気の合う方は気軽にコメント下さると嬉しいです。
※一部年齢指定作品も混ざっていますのでご注意ください。


0 8 . 無 理 や り に で も 見 て 欲 し か っ た



“こうするしかなかった。”


というのは卑怯で。
間違ってる。


きっと。


もっと違う方法があった筈なんだ。


あの時の俺は子供過ぎて。


愛の伝え方さえ、何一つ知らない。


時間を戻せるのなら・・・・。

けれど、あの時に返った所で。





正しい愛し方なんてきっと分からない。





:::





今日も空が青い。
快晴だ。
こんな日は・・・・・・・。


「それでは次の問いをー・・・・ん?」


つまらない授業等聞いてる場合ではない。


「・・・・随分大きな欠伸だな、工藤この問い、いってみよーか?」


丁度教室の中心の席で見ている人もつられてしまうほどの見事な欠伸をかました俺。
当然、先生に目を付けられる事間違いなし。
まーしょうがない。
と、黒板に書かれた問題を見つめて3秒。


「11Xの二乗です。」


先程までもちろん授業を聞いていましたという感じに堂々と言ってやると先生は悔しそうな顔をしながらも、「正解」と言いながら苦笑して黒板に目を移した。

俺もまた空に目線を移す。
やっぱりいい天気だなぁ。
ふと窓に写る授業風景の中の誰かと目が合った。


それは、こんな晴れた空よりも沢山の心地よさをくれる人。


首を戻して、斜め前の彼女に目をやる。
すると、彼女もコチラを見ていて。


「バカ。」


と口パクで言われたのが分かる。
彼女はすぐさま前に目線を戻してしまったので何も言い返す事は出来なかった。





キーンコーンカーンコーン・・・・・


「たくっ!あんな目立つ席でよく堂々と欠伸なんて出来るわね。」

「しょうがねーだろ。だいち欠伸は自然な生理現象・・・無理して止めると体に悪い。」

「・・・・正論言ってる様に聞こえるけど、それはヘ・リ・ク・ツっていうのよ!」


授業終了と同時に先程目の合った彼女、つまり蘭と会話を交わした。
一見喧嘩のような、とにかく子供のような言い合い。
けれど、そんな事が嬉しいと思ってしまうのだから重症だ。



俺、工藤新一は、ずっとコイツに・・・・・・・








恋してる。








そんな蘭とは今現在進行中で昔からの幼馴染のままだけど。


けれど、1年前の俺達とはきっと違う。





---・・・・俺はコナンになって、沢山の事を知って気づいた。


コナンになった事を悔やんだ事は数え切れない程・・・けれど、同時にコナンという存在になれた事に感謝する事も同じ位あるんだ。

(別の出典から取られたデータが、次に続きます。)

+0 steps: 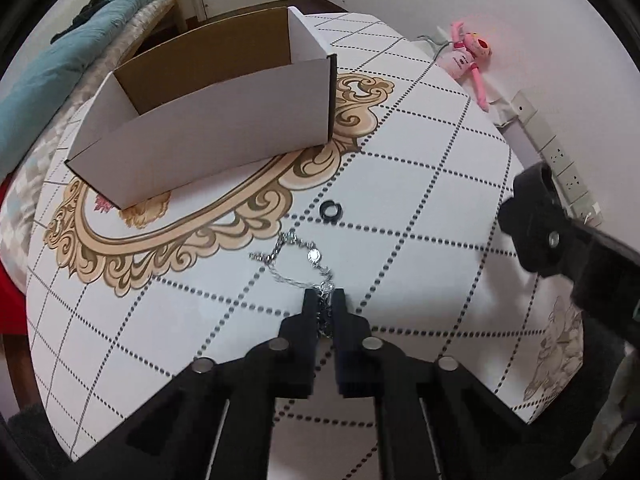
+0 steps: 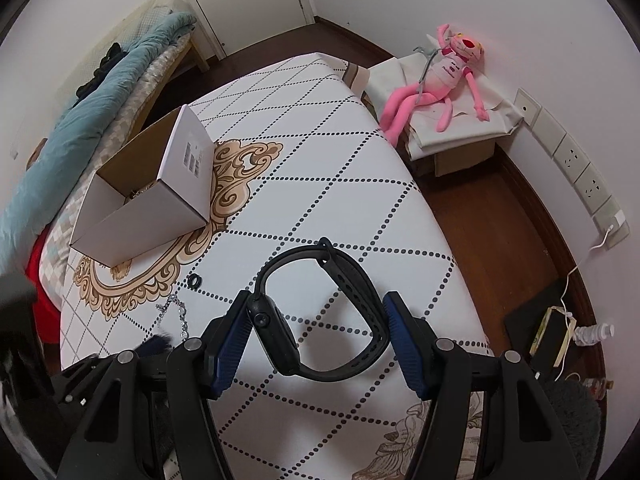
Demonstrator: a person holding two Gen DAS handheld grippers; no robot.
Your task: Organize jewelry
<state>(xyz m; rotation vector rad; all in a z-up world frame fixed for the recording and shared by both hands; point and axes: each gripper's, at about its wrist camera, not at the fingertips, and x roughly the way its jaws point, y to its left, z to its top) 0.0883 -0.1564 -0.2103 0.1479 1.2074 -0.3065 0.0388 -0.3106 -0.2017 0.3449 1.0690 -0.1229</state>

その中でも一際俺にとって大きな出来事といえば・・・・・・・





「ちっちゃい頃からいじわるで・・・いつも自信たっぷりで・・・推理オタクだけど・・・いざという時に頼りになって・・・勇気があって・・・かっこよくて・・・わたし新一が・・・だーい好き。」





そう言った後、新一には内緒だよと照れたように話す蘭の事は絶対忘れないだろう。
多分、蘭の気持ちを聞けないままだったら俺は昔の曖昧な関係をずっと保ち続ける事しか出来なかった筈だ。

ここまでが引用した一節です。